Maddie had excused herself after the anti-séance. Wally couldn't blame her for needing to be alone. It'd been intense and had left everyone shaken, especially given how summery, cheerful Dawn had reacted to memories of the day she'd died.

In the aftermath, Wally couldn't have been the only person sitting in regret. He'd never bothered to ask Dawn how she'd ended up on the wrong side of the Split River High veil. No one had. Not a single one of them had extended the courtesy of curiosity to learn anything about her beyond what she radiated. A spacey, Flower Power darling with well-meaning intentions and a naive, almost childlike approach to everything.

If Wally was being honest, the anger burning in Dawn's eyes after the anti-seance had scared him. In the forty years he'd spent with her, she'd never once expressed a negative emotion. Not ONCE. Wally had had a misguided fling with her a few months after his death. He'd flirted his way into her pants like a sleaze because he'd been restless and horny and, yeah, pissed since Jenny had started her healing journey in Gary's bed arms. Back then, Wally had had an ego that'd needed to be stroked and Dawn had been willing.

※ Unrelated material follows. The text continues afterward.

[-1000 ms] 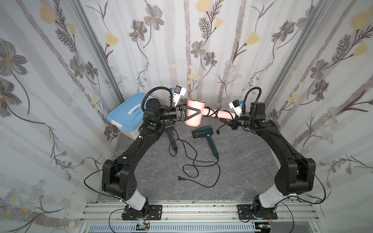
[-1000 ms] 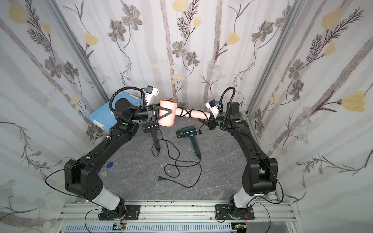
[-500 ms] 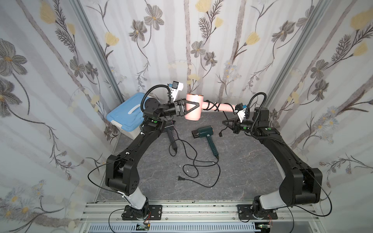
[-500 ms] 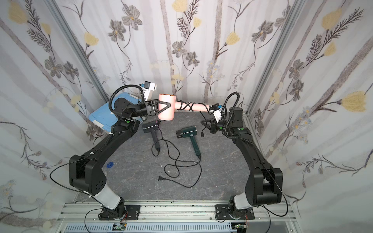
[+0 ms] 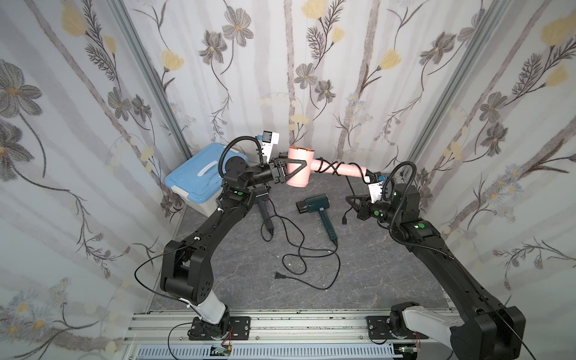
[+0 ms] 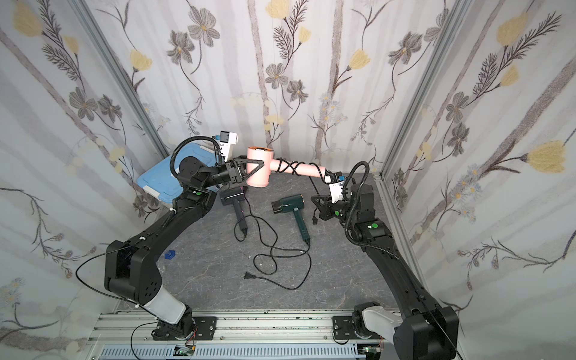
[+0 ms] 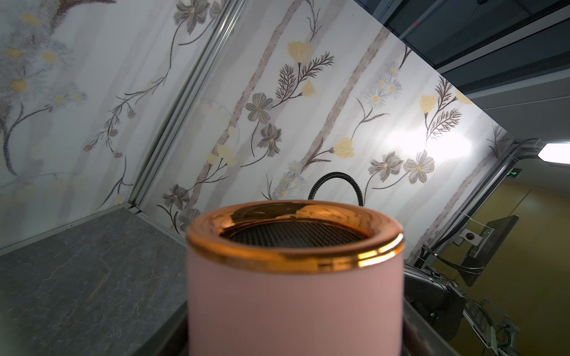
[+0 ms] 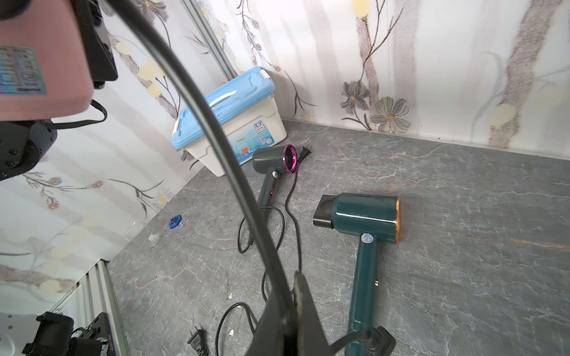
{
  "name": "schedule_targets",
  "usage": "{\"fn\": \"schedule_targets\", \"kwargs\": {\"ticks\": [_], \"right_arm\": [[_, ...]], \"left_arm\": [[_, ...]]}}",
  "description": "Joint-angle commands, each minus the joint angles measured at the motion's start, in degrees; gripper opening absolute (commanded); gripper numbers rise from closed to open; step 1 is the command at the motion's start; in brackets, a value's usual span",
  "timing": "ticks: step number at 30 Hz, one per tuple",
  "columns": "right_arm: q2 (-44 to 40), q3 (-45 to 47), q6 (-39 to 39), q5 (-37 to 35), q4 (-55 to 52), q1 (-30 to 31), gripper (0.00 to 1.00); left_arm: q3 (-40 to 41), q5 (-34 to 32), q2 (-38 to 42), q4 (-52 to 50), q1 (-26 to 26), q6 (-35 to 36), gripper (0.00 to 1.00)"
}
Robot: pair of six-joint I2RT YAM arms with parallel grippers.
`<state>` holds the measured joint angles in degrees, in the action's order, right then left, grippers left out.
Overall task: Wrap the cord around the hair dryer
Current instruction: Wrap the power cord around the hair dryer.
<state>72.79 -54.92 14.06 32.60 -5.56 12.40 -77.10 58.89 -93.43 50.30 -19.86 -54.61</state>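
L tool (image 5: 294, 170) is gripping the barrel of the pink hair dryer (image 5: 300, 178), jaws pressing on either side, & is holding it in the air above the back of the surface (image 5: 374, 274). In the L wrist view that barrel (image 7: 294, 302) is sitting close to the lens, w/ its copper rim & dark mesh end showing. The handle is sticking out sideways toward the R arm, sloping slightly down.

The cord (image 5: 331, 164) is winding round the handle in several crossing turns. It's then dropping off the handle's end toward the R tool (image 5: 355, 202), which is hanging below & just beside that end. R tool is pressed together, pinching the cord. In the R wrist view the black line (image 8: 216, 148) is running from the pink handle base into the closed jaws. The plug (image 8: 381, 339) is hanging just past them, & in both top views it's dangling under the tool (image 6: 314, 220).

A green dryer (image 5: 314, 204) is lying on the surface btwn the arms. A grey dryer (image 8: 271, 163) w/ a magenta ring is lying near a blue-lidded box (image 5: 193, 180). Loose black cords (image 5: 299, 249) are looping across the surface in front of both. A small blue bit (image 6: 170, 255) is lying near the L arm.
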Motion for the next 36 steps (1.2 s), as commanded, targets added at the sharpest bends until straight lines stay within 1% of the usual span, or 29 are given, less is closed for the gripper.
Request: {"fn": "schedule_targets", "kwargs": {"ticks": [1, 5, 9, 12, 15, 17, 19, 21, 23, 24, 30, 31, 34, 36], "right_arm": [[-3.4, 2.0, 2.4, 0.3, 6.1, -0.8, 0.0], [-4.8, 2.2, 5.1, -1.2, 6.4, -1.9, 0.0], [-5.0, 2.4, 7.6, 0.4, 8.7, -2.8, 0.0], [-3.0, -1.0, 4.1, -0.9, 4.2, -0.4, 0.0], [-0.8, -5.8, -1.9, -6.8, -3.8, 4.6, 0.0], [0.0, -8.7, -5.4, -10.6, -9.4, 7.1, 0.0], [0.2, -11.9, -8.9, -14.4, -15.9, 8.4, 0.0], [0.7, -16.4, -13.1, -18.3, -23.2, 9.1, 0.0], [1.3, -20.6, -16.7, -22.6, -29.6, 9.4, 0.0], [1.4, -22.5, -18.7, -24.7, -32.4, 9.5, 0.0], [3.5, -32.3, -25.2, -34.0, -42.2, 10.2, 0.0], [4.1, -33.7, -25.9, -35.5, -43.1, 10.3, 0.0], [6.0, -37.4, -28.6, -39.6, -44.4, 10.5, 0.06], [7.3, -39.4, -30.2, -40.6, -44.3, 10.6, 0.08]], "left_arm": [[1.6, -11.2, -0.7, 6.7, 0.3, 0.0, 0.0], [3.0, -12.3, -1.6, 14.2, 0.4, -5.3, 0.0], [4.1, -13.5, -2.8, 19.0, 0.3, -8.9, 0.0], [4.4, -14.1, -2.6, 16.2, -0.4, -6.8, 0.0], [2.4, -13.4, -2.5, 9.4, -1.4, -2.6, 0.0], [0.0, -12.2, -1.8, 0.1, -2.1, 3.5, 0.0], [-2.7, -11.9, -0.3, -14.1, -3.0, 13.8, 0.0], [-6.9, -11.8, 0.7, -30.9, -4.3, 27.1, 0.0], [-11.1, -12.1, 0.8, -43.9, -5.4, 36.5, 0.0], [-12.3, -12.3, 0.8, -48.2, -5.8, 40.1, 0.0], [-17.7, -14.5, 0.3, -67.9, -8.0, 54.3, 0.0], [-18.2, -14.6, 0.3, -69.7, -8.2, 55.7, 0.0], [-18.5, -12.8, 0.2, -72.8, -8.5, 57.8, 0.0], [-18.5, -11.6, 0.3, -74.1, -8.9, 59.0, 0.0]]}}
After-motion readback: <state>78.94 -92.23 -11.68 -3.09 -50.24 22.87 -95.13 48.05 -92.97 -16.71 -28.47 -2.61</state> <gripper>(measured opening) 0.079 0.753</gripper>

She'd been a fun diversion. Really fun. The kind of fun Wally had expected less than he'd expected her anger. Dawn had been chatty, but up for anything if it felt good. She hadn't cared that Wally hadn't wanted to cuddle in the afterglow. She hadn't cared when he'd ignored between trysts. And then, when the desire to medicate his grief with sex had faded, she hadn't been upset or wounded when he'd ended things. In fact, she'd smiled and shrugged and had babbled something about having already known they hadn't been compatible because he was a Libra and she was a Pie Piece. Or something.

Point being that Dawn hadn't held any of it against him. Had instead encouraged Wally to get it out of his system so he could move forward in the afterlife. Her whole thing was peace and harmony and staring at the fluorescent light above the book return bins like a sunflower under the sun. But the memory of her death had done something to her. Had shaken loose the feelings she must've repressed because afterward, she'd been...hateful. Revenge on her tongue as she'd spat how, "It should've been them. Not me."

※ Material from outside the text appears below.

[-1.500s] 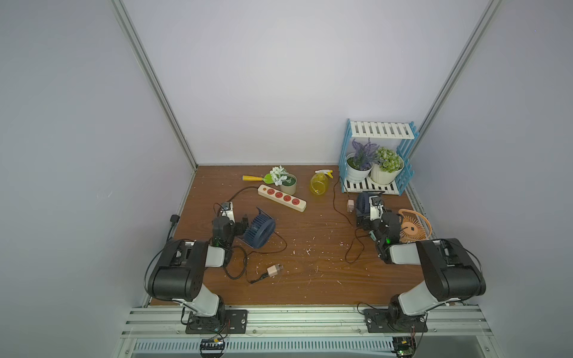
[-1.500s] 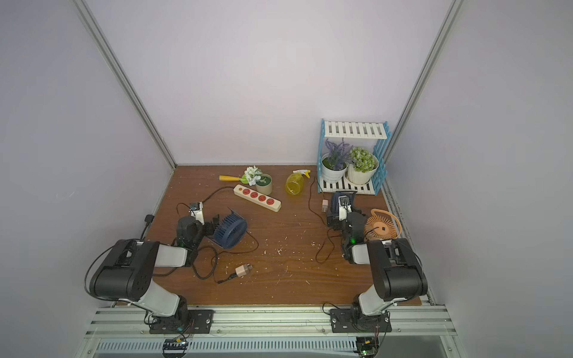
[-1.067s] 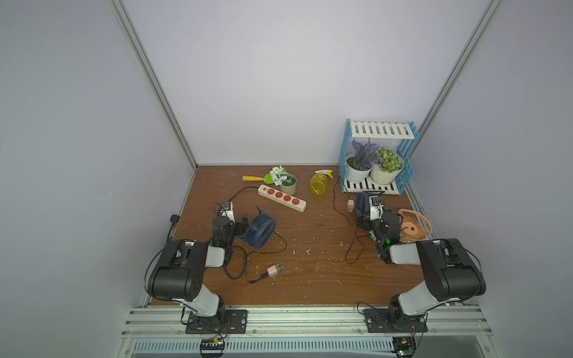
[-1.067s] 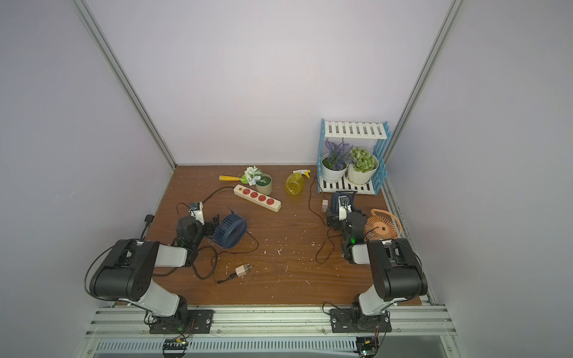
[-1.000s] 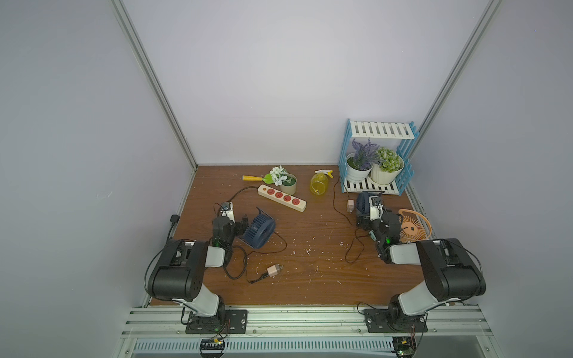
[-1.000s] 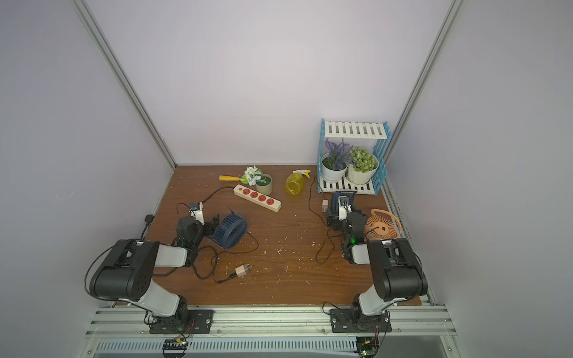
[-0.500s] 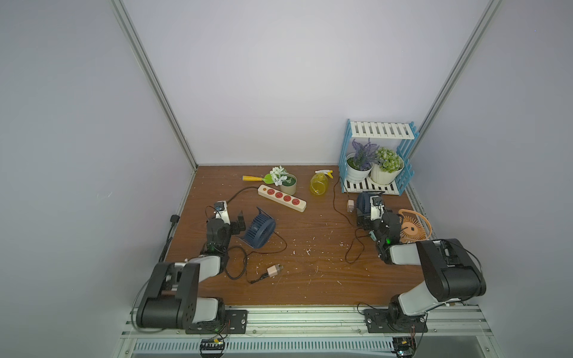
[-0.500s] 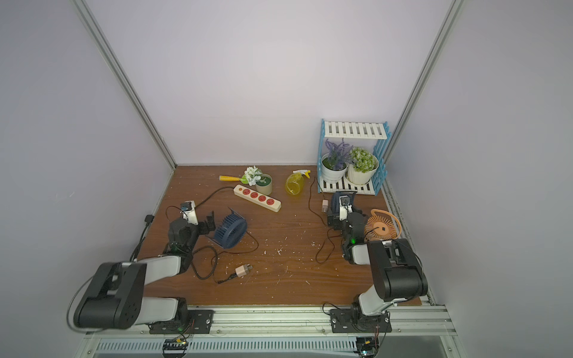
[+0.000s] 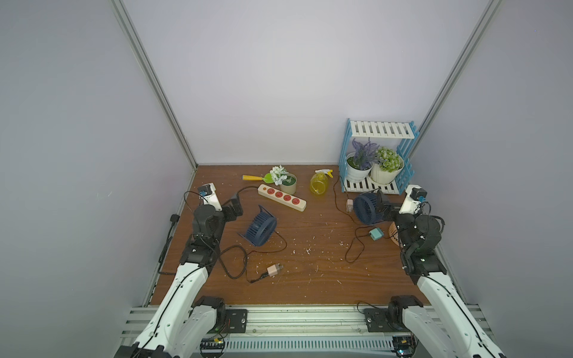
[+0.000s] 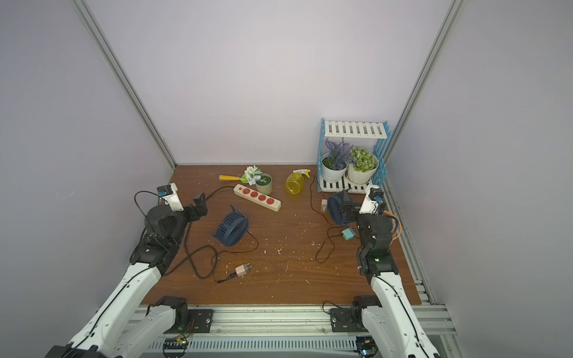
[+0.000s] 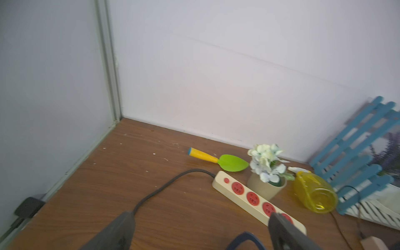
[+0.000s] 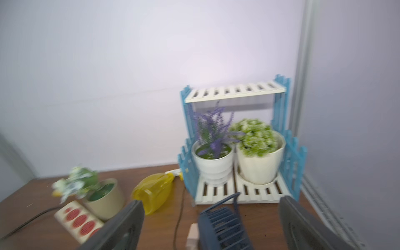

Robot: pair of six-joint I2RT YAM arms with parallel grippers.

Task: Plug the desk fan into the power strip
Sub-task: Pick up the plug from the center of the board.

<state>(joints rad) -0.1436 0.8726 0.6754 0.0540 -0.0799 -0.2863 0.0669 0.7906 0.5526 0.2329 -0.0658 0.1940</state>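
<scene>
clock frame: read in a top view, twelve o'clock toward the back wall [image 9: 279,93].
left pincer [image 9: 236,203]: jaws stand wide apart with nothing between them; it hangs over the left side of the table [image 9: 310,279].
right pincer [image 9: 383,204]: also spread wide and empty, just beside a second blue fan [image 9: 367,208] at the right side.
power strip [image 9: 282,197]: lies flat near the back middle of the table, at about three o'clock from the left pincer; the four sockets [image 11: 237,188] look free.
strip axis: runs from ten o'clock, where the red button [image 11: 226,180] and the black cord [image 11: 164,186] are, to four o'clock.
desk fan [image 9: 260,226]: I take it to be the dark blue one at four o'clock from the left pincer, resting tilted on its frame; which fan the task means is not fully sure.
plug [image 9: 274,269]: a small beige block on the end of the thin cable [image 9: 247,266], at five o'clock from the left pincer and six o'clock from the strip, well apart from it.
deciding relation: the plug must go toward twelve o'clock, and the fan lies between plug and strip.
nearer arm: the left one, in my judgement; the right pincer is well apart from this plug.
materials: strip of smooth hard cream plastic, flat and long; fan a round ribbed plastic grille; cable limp and looped; table of dark wood grain with pale crumbs.
</scene>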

"That was a waste of time," Rhonda said and Wally recognized that she was trying to lighten the mood in her moody, Wednesday Addams way. "Should we try something else?"

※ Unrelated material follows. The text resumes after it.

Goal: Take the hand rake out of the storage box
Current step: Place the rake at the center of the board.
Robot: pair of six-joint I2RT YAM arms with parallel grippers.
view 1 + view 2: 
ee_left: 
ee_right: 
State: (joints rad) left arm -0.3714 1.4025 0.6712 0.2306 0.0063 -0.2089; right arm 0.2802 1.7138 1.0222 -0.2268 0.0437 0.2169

She stood at the coffee machine in the teacher's lounge where she, Wally, and Charley had congregated to decompress. Ajay was nearby on the couch, reading a book you'd brought him about ghosts. It was mainstream, you'd warned, but as close to accurate as was allowed to be published for the 'unconnected' masses. Ajay had expressed to you and Wally that he wanted to do more research into what it actually meant to be dead. Wally sensed that Ajay had begun to lose faith in Mr. Martin's guidance what with Mina still being AWOL, and that was how he'd chosen to cope.

Vaguely, Wally wondered if Ajay was taking his own path to crossing over. He'd let slip that it was a theory he'd considered. That Mina, like Janet, had crossed over while everyone had been trapped in past.

Wally chewed the inside of his cheek as he thought about it. Something about Mina's absence was starting to bother him. How could she have moved on when the farmhouse door had unleashed hell? Weren't moments of crossing over meant to be peaceful? And, if she hadn't crossed over (which Wally suspected she hadn't), the girl never left the theater. She was a looper. That's what Mina did: Looped. Day in and day out, she secured the stage from the rafters and barked at anyone who dared visit her before they took the safety course.

"You good, Moose?" Rhonda asked as she took the seat beside him at the kitchenette table. Charley was on the counter, legs dangling, heels knocking the cupboard below. "You look out of it."

Wally kept his voice low so Ajay wouldn't hear him, "Mina. She's still missing, but she's a looper who doesn't leave the theater. And Dawn? After that anti-séance, she looked like she was ready to go to war. Dawn, hippie, flower power fucking Dawn." Wally's head dropped into his hands, "Everything's backwards and it's freaking me out."

"For real, me too." Charley seconded, sliding off the counter to join Wally and Rhonda at the table. "Has anyone else noticed that since Maddie got here, Mr. Martin's been..." He glanced at the ceiling as he searched for his words, "Pushier than normal?"

Wally nodded, "Yeah. He's acting like she's his daughter getting into drugs or something." A delinquent throwing her life away for the dopamine thrill of doing what she was told not to. Wally wondered if Mr. Martin saw her that way, a train of thought that inspired him to ask, "Did Mr. Martin have kids?"

Rhonda shook her head, "Not that I know of. If he did, he never said so."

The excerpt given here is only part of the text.